To ask either Mindy or Kelley what they'd like to see beyond dots-being-connected within the group is to hear great aspirations for the Bloomington-Normal community; to have those aspirations, they say, is a little bit of a burden in itself.

"There are lots of times that I've not met a need and I'll stay up thinking about how I'm going to meet that need the next day," Kelley said. "I really keep wanting the group to be better — I keep wanting us to meet more needs and I put a lot of pressure on myself to do that. I'm hard on myself, as well; I have to keep telling myself, 'You can't do it all. You're not going to solve all the problems. You're not a social service agency.'"
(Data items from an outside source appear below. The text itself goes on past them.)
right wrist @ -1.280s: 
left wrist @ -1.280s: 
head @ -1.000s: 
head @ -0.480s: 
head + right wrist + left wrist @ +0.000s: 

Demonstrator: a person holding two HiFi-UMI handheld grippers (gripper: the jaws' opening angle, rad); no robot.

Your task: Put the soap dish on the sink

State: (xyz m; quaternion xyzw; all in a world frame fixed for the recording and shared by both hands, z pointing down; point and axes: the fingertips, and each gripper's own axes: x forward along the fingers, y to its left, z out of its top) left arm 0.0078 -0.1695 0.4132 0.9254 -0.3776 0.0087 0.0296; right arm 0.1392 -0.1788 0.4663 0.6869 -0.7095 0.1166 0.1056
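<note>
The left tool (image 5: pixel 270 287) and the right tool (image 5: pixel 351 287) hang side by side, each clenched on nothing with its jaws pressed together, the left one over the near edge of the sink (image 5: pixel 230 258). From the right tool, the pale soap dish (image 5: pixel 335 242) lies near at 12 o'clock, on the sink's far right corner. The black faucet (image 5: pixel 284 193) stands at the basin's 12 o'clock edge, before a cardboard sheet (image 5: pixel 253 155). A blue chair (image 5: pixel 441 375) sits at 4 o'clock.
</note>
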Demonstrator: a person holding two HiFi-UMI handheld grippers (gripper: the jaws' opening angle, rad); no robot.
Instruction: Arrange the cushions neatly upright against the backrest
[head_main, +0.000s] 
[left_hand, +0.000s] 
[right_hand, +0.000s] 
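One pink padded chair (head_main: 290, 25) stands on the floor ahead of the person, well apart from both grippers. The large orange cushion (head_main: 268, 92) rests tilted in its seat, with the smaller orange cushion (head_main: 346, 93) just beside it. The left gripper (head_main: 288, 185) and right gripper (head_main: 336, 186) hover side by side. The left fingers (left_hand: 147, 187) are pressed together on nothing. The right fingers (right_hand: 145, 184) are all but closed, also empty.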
Added Mindy: "What keeps me up is that there are food deserts, there are people who can't get housing, there are people who can't get to the places they need to get — and it's like they fall into a big, black hole and they're ignored by Bloomington-Normal governments, the township agencies. As soon as the funds run out, it's like people disappear to them, but they are still there and they still need assistance. I've always been trying to work to get those things to be better, but when you start to administrate a group like this, it magnifies what you know."